The Thirteenth Annual Report of the National Creutzfeldt-Jakob Disease Surveillance Unit was published today. The report looks back over the period from May 1990 when the Unit was set up to 31 December 2004. The report outlines the Unit's work in the clinical surveillance of sporadic, variant (vCJD) and iatrogenic CJD.

Also included in the report are details of a study on the potential risk factors for variant and sporadic CJD and the work of the National Care Team in arranging care and advice to the families of CJD patients.

The main issues highlighted are:

153 cases of definite or probable vCJD had been identified in the UK, with 148 deaths reported up to 31 December 2004. Analysis of the incidence of vCJD onsets and deaths from January 1994 to December 2004 provides statistically significant evidence that a peak in the incidence of vCJD has been passed.

The Transfusion Medicine Epidemiology Review had identified the first case of vCJD associated with blood transfusion in 2003 in which a blood recipient had developed symptoms of vCJD 6 1/2 years after receiving a transfusion of red cells donated 3 1/2 years before the donor developed symptoms of vCJD.

The incidence of vCJD across the UK continues to show a "North - South" difference, although slightly less than previously reported, with a higher incidence being maintained in the North of the UK. The underlying reason for this finding is not clear.

It remains the case that the only statistically significant geographic cluster of vCJD cases in the UK was in Leicestershire.

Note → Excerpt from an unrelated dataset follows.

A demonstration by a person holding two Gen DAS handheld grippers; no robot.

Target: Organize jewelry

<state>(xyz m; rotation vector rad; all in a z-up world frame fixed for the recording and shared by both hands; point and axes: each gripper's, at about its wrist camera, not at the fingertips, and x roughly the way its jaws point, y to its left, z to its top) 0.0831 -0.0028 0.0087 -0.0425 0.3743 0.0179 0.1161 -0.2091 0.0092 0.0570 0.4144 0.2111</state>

This cluster was first identified in July 2000. All geographically associated cases of vCJD are considered for investigation according to a protocol which involves the NCJDSU, the Health Protection Agency, The Scottish Centre for Infection and Environmental Health (SCIEH), and local public health physicians.

There is no evidence of any difference between the UK and other European countries in the incidence of sporadic CJD, nor any significant variation in recorded mortality within the UK.

The NCJDSU is jointly funded by the Department of Health and the Scottish Executive Health Department.